> Problem details
Whenever a line in the entries below contains the string "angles", copy that line.

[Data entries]
╭──
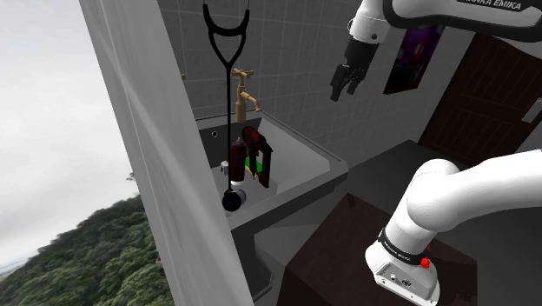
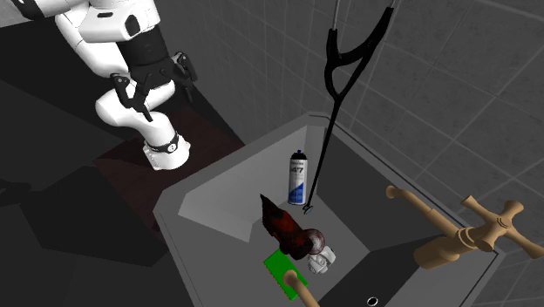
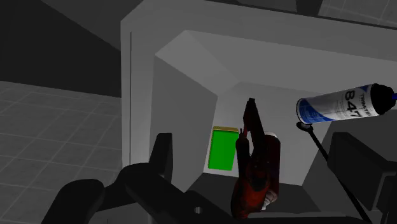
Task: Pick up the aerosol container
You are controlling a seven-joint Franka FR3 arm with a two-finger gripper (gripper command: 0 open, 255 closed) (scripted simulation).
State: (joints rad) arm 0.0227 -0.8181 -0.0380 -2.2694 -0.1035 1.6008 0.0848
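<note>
The aerosol container [image 2: 299,177] is a white can with a blue label and a black cap. It stands upright in the grey sink basin [image 2: 218,196], near the far wall. In the wrist view the can [image 3: 337,106] lies beyond the right finger, off to the side of the gripper's line. My gripper [image 1: 347,83] hangs open high above the sink's outer rim, well apart from the can. It holds nothing, and its fingers [image 3: 163,156] stand wide apart. From the second exterior view the gripper [image 2: 159,87] is over the dark stand side of the sink.
A dark red bottle-like object [image 2: 292,231] lies mid-basin beside a flat green pad [image 2: 281,270]. A long black rod with a forked top [image 2: 327,113] leans right next to the can. Brass taps [image 2: 462,240] jut from the tiled wall. A pale curtain [image 1: 148,156] hides the sink's near side.
</note>
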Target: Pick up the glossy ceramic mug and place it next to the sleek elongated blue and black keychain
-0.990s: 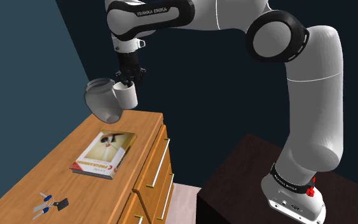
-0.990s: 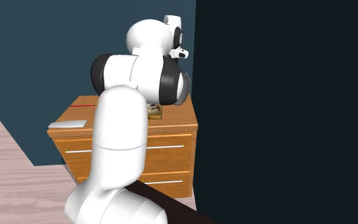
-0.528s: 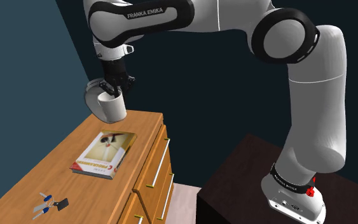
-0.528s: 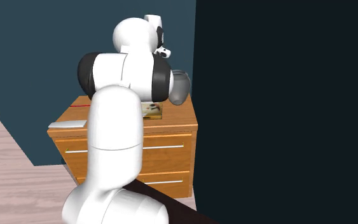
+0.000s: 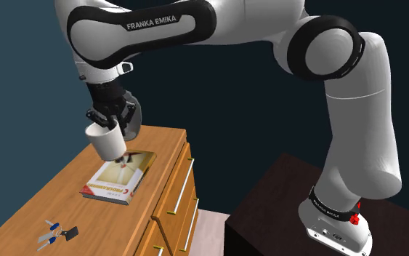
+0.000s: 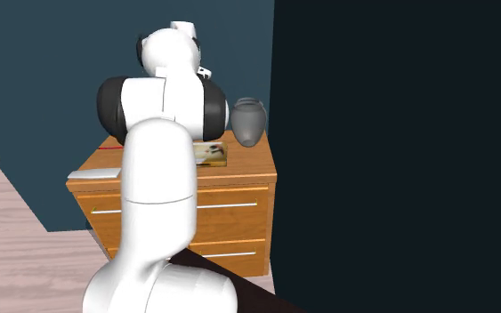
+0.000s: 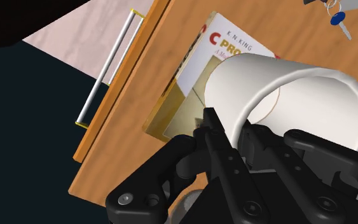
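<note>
Mug (image 5: 107,140) clamped at rim by gripper (image 5: 111,122), airborne. Has moved off dresser's (image 5: 56,195) back corner, away from vase (image 6: 248,122); now hangs over book (image 5: 123,178). Keychain (image 5: 59,233) near front end, well beyond book. Carry roughly halfway; lowering not begun.

The light is soft and even and falls from above. The white arm (image 5: 355,124) is brightest on its upper curves and shades to grey underneath, and its dark joints carry a dull sheen. The wooden surface (image 5: 57,196) is lit warm and flat. The wall (image 5: 21,73) on the far left is a dim teal. In the second exterior view a black area (image 6: 399,151) takes up the right side. In the wrist view the mug (image 7: 298,79) has a bright rim and a creamy, shaded inside, and the drawer handle (image 7: 107,67) glints pale.
</note>
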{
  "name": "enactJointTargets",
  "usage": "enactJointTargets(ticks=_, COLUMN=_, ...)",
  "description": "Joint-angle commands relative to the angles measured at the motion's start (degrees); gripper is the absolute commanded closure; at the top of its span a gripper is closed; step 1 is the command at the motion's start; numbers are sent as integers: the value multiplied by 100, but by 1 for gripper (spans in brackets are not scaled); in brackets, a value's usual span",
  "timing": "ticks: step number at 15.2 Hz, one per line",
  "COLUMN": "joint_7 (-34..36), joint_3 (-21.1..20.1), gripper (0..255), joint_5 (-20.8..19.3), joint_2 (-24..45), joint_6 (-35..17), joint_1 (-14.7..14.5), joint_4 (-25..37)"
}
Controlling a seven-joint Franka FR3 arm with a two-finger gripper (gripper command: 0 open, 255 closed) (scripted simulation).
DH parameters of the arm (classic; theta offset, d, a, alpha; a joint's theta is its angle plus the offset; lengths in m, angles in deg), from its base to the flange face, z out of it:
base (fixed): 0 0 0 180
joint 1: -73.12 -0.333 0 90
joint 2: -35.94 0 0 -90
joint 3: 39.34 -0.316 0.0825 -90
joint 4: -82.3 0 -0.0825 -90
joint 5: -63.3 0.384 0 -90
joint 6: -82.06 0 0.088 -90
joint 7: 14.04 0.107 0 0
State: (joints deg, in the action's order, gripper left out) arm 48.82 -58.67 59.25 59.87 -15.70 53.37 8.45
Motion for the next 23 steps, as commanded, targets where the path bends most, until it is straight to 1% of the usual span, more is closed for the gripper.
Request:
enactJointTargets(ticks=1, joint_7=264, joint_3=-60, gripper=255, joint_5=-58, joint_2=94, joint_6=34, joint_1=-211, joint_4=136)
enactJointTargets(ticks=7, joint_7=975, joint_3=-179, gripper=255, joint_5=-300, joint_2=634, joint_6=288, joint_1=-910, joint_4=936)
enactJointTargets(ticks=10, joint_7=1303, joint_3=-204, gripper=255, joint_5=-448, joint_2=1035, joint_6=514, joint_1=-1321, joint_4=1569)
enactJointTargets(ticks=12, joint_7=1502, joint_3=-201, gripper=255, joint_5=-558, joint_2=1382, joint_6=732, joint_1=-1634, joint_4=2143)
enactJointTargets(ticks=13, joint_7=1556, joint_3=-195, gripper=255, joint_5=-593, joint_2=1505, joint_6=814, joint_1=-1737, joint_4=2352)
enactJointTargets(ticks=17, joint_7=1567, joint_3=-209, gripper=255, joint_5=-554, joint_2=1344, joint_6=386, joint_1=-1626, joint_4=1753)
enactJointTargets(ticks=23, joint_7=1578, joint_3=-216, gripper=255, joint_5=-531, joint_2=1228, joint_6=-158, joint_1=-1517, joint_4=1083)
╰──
> Exercise result
  "description": "Joint-angle commands relative to the angles measured at the motion's start (degrees); gripper is the absolute commanded closure; at the top of its span a gripper is closed; step 1 is the command at the motion's start; numbers are sent as integers: the value multiplied by 100, but by 1 for gripper (spans in brackets are not scaled); in brackets, a value's usual span",
DH parameters of the arm (classic; theta offset, d, a, alpha; a joint's theta is its angle plus the offset; lengths in m, angles in deg), from its base to the flange face, z out of it:

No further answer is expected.